Para incentivar a disseminação desse mito de que o estado gastaria demais com os servidores, um dos principais argumentos dos deputados bolsonaristas do GT da Reforma Administrativa é de que é preciso “acabar com os supersalários dos servidores”. Um discurso que dialoga bastante com a dura realidade da maioria dos brasileiros que vivem com o mínimo. Mas o argumento dos supersalários é um espantalho usado para justificar um ataque geral aos serviços essenciais que garantem à população o acesso a direitos básicos e fundamentais no combate à pobreza e desigualdade.
Primeiro, porque o próprio texto base do GT não resolve o que eles dizem que precisa acabar. O texto base diz “Somente poderão ser excetuadas dos limites remuneratórios de que trata o XI do caput as seguintes parcelas, desde que expressamente previstas em lei”. O que prova um total desconhecimento da máquina pública ou má fé. Afinal, grande parte dos supersalários é originado por uma série de “penduricalhos” aprovados exatamente por leis no Congresso Nacional.
Em segundo lugar, porque a esmagadora maioria dos servidores não tem supersalários. De acordo com PNAD Contínua de 2023, somente 0,3% dos servidores efetivos do país recebem acima do teto salarial estabelecido pela Constituição. A limitação desses salários geraria uma economia anual de R$5 bilhões.
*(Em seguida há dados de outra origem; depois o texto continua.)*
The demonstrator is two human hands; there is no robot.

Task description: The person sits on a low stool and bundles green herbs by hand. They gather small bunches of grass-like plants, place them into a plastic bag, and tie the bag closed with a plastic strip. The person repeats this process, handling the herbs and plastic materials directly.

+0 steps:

O que nos leva a questionar se de fato a proposta do GT é acabar com os supersalários ou apenas usar esse argumento para confundir a população e justificar um ataque geral aos serviços públicos.
Afinal, se a preocupação desses deputados fosse mesmo “proteger a economia brasileira” e a “saúde financeira do estado brasileiro”, não seriam contra uma medida muito mais eficiente como a taxação das grandes fortunas. Para se ter uma ideia, se o estado brasileiro taxasse em apenas 2% a riqueza dos 0,1% mais ricos do Brasil, geraria R$ 41,9 bilhões por ano aos cofres públicos.
Fica evidente que a reforma administrativa que se discute no Congresso Nacional não é baseada nas reais necessidades dos serviços públicos brasileiro e, portanto, da população. Os serviços públicos do nosso país precisam de mais investimentos, inclusive garantindo melhores salários aos servidores e servidoras que trabalham todos os dias para garantir um atendimento de qualidade à população. Não existe SUS sem servidores! Não existe universidade pública sem servidores! O argumento falacioso de que o estado brasileiro gasta muito com os servidores serve apenas para dividir a sociedade, enfraquecer os serviços públicos e abrir caminho para as empresas privadas expandirem seus negócios.